Marybelle never could have kids, and that was just that. Back then
you just did what the Lord wanted you to do. And somehow he was
supposed to muster out of the army, marry Marybelle, and bring her
back here to her hometown to look after her parents.
It was a fluke that old man Jenkins decided to sell his diner and
move to Florida, and it seemed so smart to take the little nest egg
that Marybelle had saved up from his GI pay and put it down on his
place. The note was paid off in 5 years, then the new signs went up
from all the money. Money enough for a new car every year, and the
trips to the seashore and, later, to Las Vegas. Marybelle was always
so happy in Las Vegas but Jim never understood why. He never went
back there after her heart attack. This little restaurant, this
little town, so far out in the country finally end up killing
Marybelle just like it had killed a part of him.

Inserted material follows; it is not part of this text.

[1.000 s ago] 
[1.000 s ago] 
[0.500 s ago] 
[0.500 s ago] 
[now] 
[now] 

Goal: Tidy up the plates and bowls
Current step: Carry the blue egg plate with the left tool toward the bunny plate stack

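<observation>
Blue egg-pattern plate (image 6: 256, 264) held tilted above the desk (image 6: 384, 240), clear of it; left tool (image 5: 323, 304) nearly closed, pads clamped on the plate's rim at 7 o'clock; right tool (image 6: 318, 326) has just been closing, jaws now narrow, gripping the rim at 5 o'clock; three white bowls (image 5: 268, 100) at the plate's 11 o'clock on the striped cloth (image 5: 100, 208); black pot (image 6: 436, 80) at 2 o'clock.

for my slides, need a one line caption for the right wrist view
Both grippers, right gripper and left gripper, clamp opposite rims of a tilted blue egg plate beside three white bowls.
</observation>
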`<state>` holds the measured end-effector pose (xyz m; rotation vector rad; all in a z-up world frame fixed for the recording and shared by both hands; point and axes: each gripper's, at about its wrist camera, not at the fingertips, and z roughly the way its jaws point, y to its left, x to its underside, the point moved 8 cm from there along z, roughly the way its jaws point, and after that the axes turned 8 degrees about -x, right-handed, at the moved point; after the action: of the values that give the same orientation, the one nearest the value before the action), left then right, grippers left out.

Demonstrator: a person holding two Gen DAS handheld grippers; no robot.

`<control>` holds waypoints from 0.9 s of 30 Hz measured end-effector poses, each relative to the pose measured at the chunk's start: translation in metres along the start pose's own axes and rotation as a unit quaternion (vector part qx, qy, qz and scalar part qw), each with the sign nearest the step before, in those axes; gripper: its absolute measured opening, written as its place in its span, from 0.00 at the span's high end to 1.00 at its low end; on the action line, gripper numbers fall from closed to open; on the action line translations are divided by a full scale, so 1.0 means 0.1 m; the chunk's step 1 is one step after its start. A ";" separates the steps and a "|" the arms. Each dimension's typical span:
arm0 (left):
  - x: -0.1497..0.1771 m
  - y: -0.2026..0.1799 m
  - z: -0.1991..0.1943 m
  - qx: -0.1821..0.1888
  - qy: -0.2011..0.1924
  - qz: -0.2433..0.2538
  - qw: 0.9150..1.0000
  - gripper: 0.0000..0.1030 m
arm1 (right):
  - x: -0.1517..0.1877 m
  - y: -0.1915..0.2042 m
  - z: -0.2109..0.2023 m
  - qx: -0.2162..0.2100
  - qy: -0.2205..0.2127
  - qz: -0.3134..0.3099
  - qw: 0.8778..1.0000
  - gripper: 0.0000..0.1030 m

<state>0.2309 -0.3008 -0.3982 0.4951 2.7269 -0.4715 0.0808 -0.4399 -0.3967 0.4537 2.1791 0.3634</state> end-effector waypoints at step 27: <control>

He poured himself another cup of coffee and cupped it in his hands
while looking out the window. Sometimes he just wished a storm like
this would blow him away. Othertimes, when the sky was blue, it felt
good to just be alive. Then he stared open mouthed as a tiny car
turned the corner, obviously lost, and drove up the street. He could
just see it hit the puddle, try crater, and stall out in the high
water. He was too old and had long ago lost the instinct to jump up
and grab a jacket to help. He just waited until Jack appeared, then
Ed, in their rain gear and vests to help out that stupid driver. He
rose to put on another pot of coffee, as he would surely have guests soon.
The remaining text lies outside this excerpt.